In addition, the unfunded pension liability is monitored. Rutishauser said the pension plan is 98.7% funded following a few years of strong investment performance.

Board of Education Presentation

Board of Education chair Christine Finkelstein (right) delivered the presentation for the budget her board was requesting.

Of note, this year seemed to reflect a more unified front between the Boards of Education and Finance, more so than in years past. Perhaps that collegiality stems from the BOE members bringing in a budget below the guidance given them by the Finance Board; or maybe it’s because as a town Wilton faces what Finkelstein referred to as being “in the crosshairs of legislators in Hartford.” Or perhaps it’s because the two boards are spending more time working hard to reach similar goals.

She started off by thanking the BOF, “who have also put in countless hours to understand our school spending priorities and evaluate our budget request. And I have to say, with the Wilton Schools currently in the crosshairs of legislators in Hartford, we appreciate our partnership with the Board of Finance, as we work together to protect our community’s investment in our schools. It’s not a position we chose, but here we are, and we are grateful to have the Board of Finance’s full support as our town confronts these challenges.”

She later noted that the two boards share a concern over the town’s fiscal situation, and reiterated the BOE’s “commitment to limiting our request to the funds needed to run our schools–and not a penny more.”

The proposed BOE budget for FY2020 asks for $82,983,607, or a 1.35% increase over existing spending levels–what Finkelstein said is the “fifth consecutive lean budget.”

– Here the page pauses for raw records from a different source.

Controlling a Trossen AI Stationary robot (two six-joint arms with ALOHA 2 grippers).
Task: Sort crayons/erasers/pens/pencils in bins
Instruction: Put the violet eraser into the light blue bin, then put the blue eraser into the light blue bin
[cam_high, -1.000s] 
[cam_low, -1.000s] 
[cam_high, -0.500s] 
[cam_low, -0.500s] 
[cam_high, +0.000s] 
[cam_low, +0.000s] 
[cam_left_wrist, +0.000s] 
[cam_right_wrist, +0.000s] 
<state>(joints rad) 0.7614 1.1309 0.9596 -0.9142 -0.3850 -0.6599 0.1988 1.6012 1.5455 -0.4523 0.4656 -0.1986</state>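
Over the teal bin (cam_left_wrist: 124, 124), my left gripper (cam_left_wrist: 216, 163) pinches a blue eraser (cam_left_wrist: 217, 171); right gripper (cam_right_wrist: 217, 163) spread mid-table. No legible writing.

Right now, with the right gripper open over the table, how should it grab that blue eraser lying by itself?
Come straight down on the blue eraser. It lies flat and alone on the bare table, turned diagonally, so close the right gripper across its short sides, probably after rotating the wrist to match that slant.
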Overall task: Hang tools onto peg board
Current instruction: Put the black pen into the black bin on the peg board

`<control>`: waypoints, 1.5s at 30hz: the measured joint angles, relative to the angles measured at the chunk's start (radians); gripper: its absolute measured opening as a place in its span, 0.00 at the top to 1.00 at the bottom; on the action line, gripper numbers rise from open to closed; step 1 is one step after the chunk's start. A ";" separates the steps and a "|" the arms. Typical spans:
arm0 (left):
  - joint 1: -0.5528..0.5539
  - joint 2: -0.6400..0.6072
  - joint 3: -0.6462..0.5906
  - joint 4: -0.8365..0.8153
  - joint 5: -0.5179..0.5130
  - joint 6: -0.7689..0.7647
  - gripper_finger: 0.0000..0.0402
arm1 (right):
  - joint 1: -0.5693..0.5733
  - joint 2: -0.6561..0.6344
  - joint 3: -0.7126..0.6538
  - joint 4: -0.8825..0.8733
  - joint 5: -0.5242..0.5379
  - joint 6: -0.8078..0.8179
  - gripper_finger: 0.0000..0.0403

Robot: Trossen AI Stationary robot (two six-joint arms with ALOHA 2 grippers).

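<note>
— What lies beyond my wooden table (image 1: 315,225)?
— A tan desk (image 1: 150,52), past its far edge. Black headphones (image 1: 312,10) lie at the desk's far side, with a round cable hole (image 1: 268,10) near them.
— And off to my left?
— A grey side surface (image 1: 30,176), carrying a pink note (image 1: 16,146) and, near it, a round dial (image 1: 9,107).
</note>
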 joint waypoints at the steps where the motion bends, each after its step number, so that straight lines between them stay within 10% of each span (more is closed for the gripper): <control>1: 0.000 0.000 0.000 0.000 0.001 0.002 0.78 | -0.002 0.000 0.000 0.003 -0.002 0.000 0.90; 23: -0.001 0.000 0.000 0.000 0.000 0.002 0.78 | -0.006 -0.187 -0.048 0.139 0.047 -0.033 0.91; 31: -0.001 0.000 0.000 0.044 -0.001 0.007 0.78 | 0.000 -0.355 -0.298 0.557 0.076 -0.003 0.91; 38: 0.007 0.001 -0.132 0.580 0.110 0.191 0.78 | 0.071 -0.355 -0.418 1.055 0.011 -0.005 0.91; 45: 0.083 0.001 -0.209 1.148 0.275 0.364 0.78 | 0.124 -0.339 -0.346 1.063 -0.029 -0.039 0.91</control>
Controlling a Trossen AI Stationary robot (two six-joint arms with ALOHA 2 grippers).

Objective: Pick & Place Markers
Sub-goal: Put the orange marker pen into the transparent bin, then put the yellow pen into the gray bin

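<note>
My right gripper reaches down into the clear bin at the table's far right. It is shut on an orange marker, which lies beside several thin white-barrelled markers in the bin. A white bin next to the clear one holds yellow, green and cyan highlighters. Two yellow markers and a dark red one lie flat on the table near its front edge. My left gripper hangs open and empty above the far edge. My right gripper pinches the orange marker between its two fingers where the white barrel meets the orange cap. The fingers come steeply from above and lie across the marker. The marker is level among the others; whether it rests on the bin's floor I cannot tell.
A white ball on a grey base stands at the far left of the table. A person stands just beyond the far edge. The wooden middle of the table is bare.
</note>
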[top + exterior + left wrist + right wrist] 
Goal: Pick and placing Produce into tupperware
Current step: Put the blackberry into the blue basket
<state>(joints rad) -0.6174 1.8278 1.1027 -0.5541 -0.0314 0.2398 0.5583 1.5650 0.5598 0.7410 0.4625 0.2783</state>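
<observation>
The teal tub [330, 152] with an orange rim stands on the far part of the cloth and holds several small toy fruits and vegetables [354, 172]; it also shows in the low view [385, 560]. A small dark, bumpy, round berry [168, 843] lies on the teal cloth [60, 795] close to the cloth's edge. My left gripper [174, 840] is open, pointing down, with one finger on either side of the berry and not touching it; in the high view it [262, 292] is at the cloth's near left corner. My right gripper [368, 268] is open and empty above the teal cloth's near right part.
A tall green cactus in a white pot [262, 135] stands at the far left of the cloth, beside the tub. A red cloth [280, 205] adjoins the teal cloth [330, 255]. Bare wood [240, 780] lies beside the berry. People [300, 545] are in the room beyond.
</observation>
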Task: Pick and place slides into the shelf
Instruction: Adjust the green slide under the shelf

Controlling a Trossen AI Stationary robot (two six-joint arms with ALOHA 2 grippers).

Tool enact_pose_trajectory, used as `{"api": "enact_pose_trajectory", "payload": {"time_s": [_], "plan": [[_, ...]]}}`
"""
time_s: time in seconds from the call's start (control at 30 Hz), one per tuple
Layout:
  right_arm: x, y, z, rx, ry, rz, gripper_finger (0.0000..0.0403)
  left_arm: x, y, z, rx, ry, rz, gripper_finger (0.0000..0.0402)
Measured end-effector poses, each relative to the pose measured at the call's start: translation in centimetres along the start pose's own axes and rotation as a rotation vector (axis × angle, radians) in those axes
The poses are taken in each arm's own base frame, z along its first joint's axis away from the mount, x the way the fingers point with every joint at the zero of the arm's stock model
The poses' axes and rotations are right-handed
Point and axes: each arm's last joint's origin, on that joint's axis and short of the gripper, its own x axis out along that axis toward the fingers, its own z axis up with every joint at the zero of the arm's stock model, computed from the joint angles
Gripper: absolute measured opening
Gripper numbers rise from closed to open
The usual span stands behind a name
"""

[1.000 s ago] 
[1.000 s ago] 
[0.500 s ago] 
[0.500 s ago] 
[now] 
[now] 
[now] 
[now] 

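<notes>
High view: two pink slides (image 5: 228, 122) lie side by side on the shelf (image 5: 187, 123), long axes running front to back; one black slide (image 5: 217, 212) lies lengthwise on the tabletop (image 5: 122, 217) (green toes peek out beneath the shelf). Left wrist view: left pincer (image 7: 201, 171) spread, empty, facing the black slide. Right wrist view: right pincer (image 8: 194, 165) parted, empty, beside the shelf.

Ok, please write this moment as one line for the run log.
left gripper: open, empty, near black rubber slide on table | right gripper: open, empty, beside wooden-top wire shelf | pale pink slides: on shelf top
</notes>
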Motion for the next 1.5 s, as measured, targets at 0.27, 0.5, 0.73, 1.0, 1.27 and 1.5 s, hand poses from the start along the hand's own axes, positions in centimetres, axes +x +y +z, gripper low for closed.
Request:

Despite presenting a budget that asks for less than the 1.6% guidance offered by the Finance Board, Finkelstein said the budget she was presenting still “…fully funds our schools for the coming year, meets our community’s expectations for excellence, and is highly cost efficient.”

She later added, “With this budget, we are pleased to present a spending plan that meets all program and staffing requirements for the 2019-2020 school year. A budget that efficiently delivers the high level of academic instruction our community expects, and our students deserve.”

ROI and Results

She also said that continued investment in the school district has a high return on investment.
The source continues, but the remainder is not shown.